C'est un livre qui aurait dû être mélancolique mais qui ne l'est pas, qui parle de l'impossibilité d'atteindre Venise quand on n'y est pas né, de l'infime possibilité de l'atteindre en s'y noyant. Prégnance de l'eau et de la vue, l'œil prenant son autonomie appartenant à la fois à ces deux mondes.
C'est un livre à l'humour sous-terrain et omniprésent, qui parle de ce dont on parlerait partout ailleurs, de l'amour et du temps qui passe et des souvenirs et du froid et de la brume et des miroirs qui ont perdu l'habitude de réfléchir — mais à Venise.
Le charme de ce livre tient à une construction étrange, des allers-et-retours rapides dans le temps, entre les souvenirs et les rêves, les faits concrets et les divagations métaphysiques, l'humour qui rend la gravité légère, le tout indissociable, le reflet des maisons dans les canaux étant aussi réels que les maisons.

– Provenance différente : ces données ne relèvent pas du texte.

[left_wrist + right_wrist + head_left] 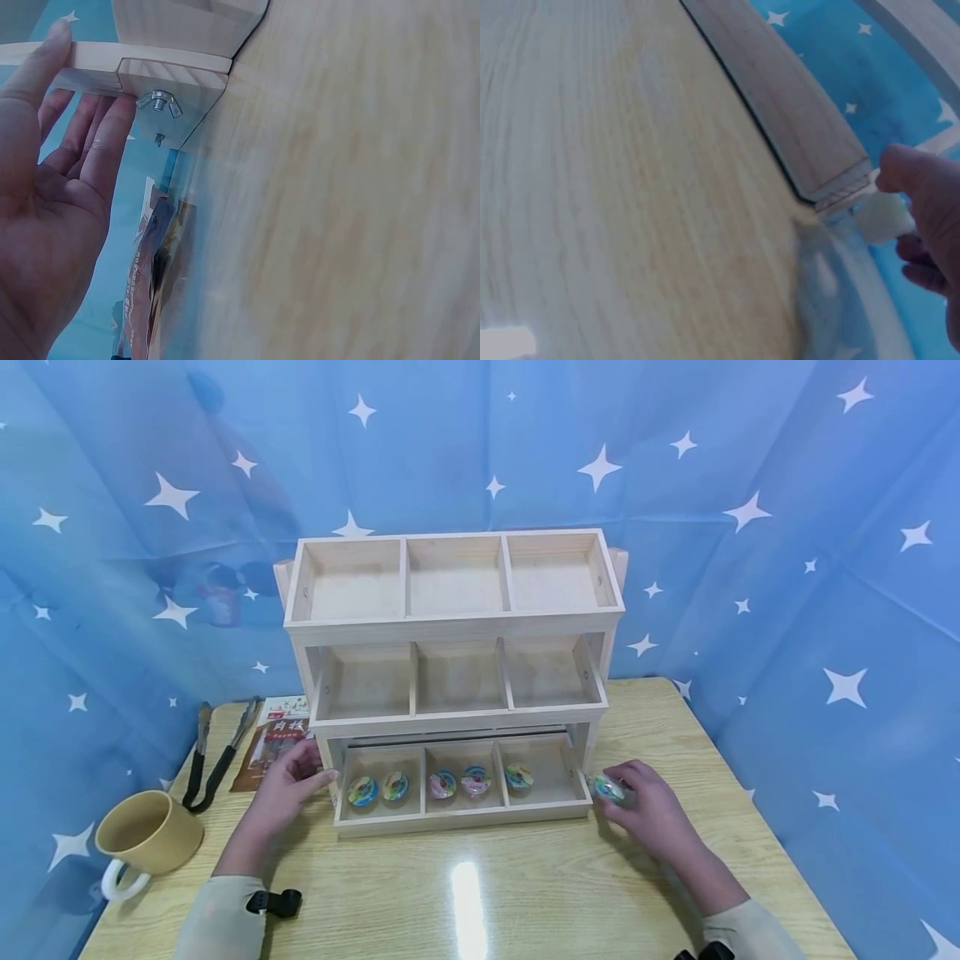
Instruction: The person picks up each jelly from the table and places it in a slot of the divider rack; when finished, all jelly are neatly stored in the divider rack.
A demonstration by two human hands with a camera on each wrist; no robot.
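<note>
A wooden three-tier shelf (457, 628) stands on the table, each tier split into three compartments. My left hand (288, 785) is at its lower left side; in the left wrist view the thumb and fingers (109, 146) pinch a wooden side piece near a wing nut (159, 101). Just beyond the bottom tier's right end, my right hand (648, 806) holds a small jelly cup (607, 788) with a blue-green lid. Its whitish body (885, 217) shows in the right wrist view. Similar cups lie in the bottom tier: two at left, two pinkish ones (476, 781) in the middle, one (518, 777) at right.
On the left of the table (480, 877) stand a tan mug (150, 831) with a white handle, black-handled tongs (221, 768) and a reddish-brown printed packet (273, 739). A blue star-patterned cloth (450, 452) hangs behind and at both sides.
</note>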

L'hiver dans cette ville, le dimanche surtout, vous vous réveillez au carillon de cloches innombrables comme si, derrière le rideau de gaze, un gigantesque service en porcelaine vibrait sur un plateau d'argent gris perle. Vous ouvrez grand la fenêtre et la chambre s'emplit en un instant de cette brume extérieure chargée de sons de cloche, faite d'oxygène moite, de café et de prières. Peu importe quel genre de pilules il va vous falloir avaler ce matin et combien: vous sentez que tout n'est pas fini pour vous. Peu importe aussi le degré de votre autonomie, à quel point vous avez été trahi, la profondeur de votre lucidité à l'égard de vous-même et le découragement qu'elle entraîne: vous admettez qu'il y a encore de l'espoir, ou du moins un avenir. (L'espoir, disait Francis Bacon, fait un excellent petit déjeuner mais un souper exécrable.) Cet optimisme naît de la brume, de la prière dont elle est faite, surtout à l'heure des petit déjeuner. Les jours comme ceux-là, la ville prend vraiment des allures de porcelaine, avec toutes ses coupoles recouvertes de zinc comme des théières ou des tasses retournées et le profil penché des campaniles qui luisent comme des cuillères abandonnées et se fondent dans le ciel. Sans parler des mouettes et des pigeons qui tantôt se précisent, tantôt se fondent dans l'air. je dois dire que, si propice que soit l'endroit pour les lunes de miel, j'ai souvent pensé qu'on devrait en faire aussi l'essai pour les divorces, qu'ils soient en cours ou déjà accomplis. Il n'y a pas de meilleure toile de fond pour dissoudre l'extase; qu'il ait raison ou tort, pas un égoïste ne peut briller longtemps dans cette porcelaine entourée d'une eau de cristal, car elle lui vole la vedette. Je me rends bien compte des conséquences désastreuses de telles suggestions sur le tarif des hôtels, même en hiver. Mais les gens préfèrent encore leur propre mélodrame à l'architecture, et je ne me sens pas menacé. Il est surprenant qu'on accorde moins de prix à la beauté qu'à la psychologie, mais tant qu'il en sera ainsi, je pourrai me permettre de venir dans cette ville — ce qui veut dire jusqu'à la fin de mes jours, et ce qui mène à la notion généreuse de futur.